--- START ---

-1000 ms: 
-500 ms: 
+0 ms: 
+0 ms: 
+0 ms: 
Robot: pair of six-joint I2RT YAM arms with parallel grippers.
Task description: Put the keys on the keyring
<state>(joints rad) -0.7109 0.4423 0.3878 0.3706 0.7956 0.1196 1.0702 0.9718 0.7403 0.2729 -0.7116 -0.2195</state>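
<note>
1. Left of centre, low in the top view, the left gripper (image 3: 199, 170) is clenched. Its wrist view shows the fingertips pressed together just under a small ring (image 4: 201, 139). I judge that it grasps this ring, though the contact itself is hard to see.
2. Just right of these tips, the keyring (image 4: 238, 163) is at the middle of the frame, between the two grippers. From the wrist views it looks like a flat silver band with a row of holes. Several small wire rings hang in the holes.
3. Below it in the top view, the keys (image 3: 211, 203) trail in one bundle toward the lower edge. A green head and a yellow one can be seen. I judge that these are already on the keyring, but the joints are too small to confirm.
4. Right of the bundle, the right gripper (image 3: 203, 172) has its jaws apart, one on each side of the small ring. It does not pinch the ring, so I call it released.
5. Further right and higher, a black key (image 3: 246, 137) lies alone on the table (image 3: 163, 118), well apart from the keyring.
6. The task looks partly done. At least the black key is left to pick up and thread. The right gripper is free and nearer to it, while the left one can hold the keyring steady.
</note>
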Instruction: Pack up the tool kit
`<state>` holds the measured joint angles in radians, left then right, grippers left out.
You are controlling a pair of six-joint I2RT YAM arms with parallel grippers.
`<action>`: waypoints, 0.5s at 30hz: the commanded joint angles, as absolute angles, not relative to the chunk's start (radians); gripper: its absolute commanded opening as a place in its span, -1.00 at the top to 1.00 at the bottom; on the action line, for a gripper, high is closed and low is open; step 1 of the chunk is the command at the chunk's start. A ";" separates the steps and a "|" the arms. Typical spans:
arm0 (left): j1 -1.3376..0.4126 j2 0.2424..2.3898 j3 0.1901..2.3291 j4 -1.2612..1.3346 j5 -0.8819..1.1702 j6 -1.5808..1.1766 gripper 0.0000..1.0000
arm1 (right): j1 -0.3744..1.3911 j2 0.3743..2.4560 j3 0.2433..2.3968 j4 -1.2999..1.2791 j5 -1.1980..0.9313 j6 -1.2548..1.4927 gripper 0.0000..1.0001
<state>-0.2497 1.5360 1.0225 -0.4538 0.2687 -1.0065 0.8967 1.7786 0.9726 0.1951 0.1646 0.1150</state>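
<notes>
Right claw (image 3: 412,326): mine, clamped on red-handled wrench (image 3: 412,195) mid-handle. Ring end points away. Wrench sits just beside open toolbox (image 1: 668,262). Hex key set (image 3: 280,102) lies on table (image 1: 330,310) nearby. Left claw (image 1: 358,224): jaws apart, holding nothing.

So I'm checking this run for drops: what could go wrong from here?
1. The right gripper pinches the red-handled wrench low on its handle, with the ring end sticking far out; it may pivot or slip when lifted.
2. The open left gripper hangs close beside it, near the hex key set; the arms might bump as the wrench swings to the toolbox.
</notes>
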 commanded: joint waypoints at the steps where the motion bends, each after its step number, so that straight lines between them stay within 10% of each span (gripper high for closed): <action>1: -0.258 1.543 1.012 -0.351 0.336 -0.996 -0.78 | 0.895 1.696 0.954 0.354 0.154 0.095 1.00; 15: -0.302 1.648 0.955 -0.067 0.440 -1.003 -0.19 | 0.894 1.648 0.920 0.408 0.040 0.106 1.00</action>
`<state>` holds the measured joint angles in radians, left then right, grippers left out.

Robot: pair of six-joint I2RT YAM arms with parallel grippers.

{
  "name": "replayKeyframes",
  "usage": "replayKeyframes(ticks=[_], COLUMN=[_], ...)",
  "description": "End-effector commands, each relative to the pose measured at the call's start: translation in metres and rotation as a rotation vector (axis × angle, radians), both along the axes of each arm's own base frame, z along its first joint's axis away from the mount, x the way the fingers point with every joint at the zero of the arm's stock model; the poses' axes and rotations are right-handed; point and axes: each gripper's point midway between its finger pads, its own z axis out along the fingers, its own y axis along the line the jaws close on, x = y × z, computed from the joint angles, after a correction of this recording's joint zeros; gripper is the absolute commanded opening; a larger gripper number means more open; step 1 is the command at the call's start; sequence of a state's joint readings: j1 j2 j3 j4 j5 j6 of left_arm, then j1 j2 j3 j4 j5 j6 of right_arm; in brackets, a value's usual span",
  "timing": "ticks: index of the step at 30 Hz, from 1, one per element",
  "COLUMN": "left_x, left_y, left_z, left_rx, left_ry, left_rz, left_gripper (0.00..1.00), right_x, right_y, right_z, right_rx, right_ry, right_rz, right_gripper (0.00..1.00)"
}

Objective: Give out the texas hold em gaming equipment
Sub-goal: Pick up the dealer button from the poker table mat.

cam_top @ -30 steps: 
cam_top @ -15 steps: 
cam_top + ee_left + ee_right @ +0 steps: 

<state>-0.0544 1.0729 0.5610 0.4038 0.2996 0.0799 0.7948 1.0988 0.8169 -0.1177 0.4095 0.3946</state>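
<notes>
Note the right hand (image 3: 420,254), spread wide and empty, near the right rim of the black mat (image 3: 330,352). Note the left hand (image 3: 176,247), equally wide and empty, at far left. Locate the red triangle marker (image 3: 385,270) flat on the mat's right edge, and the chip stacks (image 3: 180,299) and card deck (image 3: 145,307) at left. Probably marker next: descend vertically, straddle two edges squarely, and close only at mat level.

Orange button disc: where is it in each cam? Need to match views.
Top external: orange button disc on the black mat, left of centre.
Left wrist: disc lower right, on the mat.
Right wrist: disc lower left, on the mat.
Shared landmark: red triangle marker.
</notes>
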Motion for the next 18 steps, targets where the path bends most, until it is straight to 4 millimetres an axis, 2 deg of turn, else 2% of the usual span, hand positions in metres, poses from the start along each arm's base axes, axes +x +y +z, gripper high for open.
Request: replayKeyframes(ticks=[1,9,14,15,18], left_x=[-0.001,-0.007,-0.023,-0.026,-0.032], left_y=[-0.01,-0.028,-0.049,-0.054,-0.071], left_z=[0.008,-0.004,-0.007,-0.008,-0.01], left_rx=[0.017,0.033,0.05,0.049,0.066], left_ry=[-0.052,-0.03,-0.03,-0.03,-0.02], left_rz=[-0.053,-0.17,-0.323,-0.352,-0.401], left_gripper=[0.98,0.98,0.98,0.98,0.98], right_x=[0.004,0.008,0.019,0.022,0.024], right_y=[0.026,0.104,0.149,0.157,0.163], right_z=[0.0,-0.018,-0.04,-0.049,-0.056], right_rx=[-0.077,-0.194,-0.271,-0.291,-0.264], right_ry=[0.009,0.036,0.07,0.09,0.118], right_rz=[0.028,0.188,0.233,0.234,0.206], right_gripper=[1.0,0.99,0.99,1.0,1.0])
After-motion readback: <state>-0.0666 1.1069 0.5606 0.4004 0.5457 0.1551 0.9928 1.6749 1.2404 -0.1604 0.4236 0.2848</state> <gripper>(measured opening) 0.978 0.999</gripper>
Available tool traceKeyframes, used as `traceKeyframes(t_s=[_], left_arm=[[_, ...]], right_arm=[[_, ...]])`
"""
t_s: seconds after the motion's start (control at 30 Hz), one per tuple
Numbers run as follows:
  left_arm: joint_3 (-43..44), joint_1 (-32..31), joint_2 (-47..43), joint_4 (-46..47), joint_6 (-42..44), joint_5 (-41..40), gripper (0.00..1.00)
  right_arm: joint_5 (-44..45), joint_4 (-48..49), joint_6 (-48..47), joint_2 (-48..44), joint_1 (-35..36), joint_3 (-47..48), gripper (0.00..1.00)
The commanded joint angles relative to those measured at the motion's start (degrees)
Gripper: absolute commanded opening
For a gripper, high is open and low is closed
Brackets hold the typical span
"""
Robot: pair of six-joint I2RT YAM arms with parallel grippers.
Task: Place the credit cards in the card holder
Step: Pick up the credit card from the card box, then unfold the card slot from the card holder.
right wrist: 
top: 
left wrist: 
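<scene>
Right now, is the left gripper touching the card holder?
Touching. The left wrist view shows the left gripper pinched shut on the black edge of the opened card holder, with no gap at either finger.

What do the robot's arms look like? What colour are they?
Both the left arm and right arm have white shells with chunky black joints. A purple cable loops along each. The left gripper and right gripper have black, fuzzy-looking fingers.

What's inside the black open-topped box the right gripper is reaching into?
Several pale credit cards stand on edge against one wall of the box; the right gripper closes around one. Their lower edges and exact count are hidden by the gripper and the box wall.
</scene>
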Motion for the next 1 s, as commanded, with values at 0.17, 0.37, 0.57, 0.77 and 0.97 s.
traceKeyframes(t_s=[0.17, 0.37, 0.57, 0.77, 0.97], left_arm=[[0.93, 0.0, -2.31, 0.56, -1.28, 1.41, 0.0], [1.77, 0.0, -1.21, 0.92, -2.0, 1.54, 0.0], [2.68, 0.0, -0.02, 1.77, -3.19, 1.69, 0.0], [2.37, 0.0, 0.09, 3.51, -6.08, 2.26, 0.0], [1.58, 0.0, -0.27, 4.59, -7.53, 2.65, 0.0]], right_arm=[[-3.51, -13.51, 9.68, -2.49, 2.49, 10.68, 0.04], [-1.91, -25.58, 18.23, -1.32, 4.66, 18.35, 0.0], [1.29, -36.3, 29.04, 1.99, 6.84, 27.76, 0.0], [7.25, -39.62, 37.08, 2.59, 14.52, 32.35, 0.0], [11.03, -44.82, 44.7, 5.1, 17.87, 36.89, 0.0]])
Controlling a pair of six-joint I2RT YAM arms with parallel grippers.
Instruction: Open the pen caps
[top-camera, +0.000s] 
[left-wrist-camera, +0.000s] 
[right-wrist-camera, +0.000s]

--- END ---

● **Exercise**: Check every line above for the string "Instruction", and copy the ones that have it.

● **Result of this task**:
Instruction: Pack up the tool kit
Instruction: Open the pen caps

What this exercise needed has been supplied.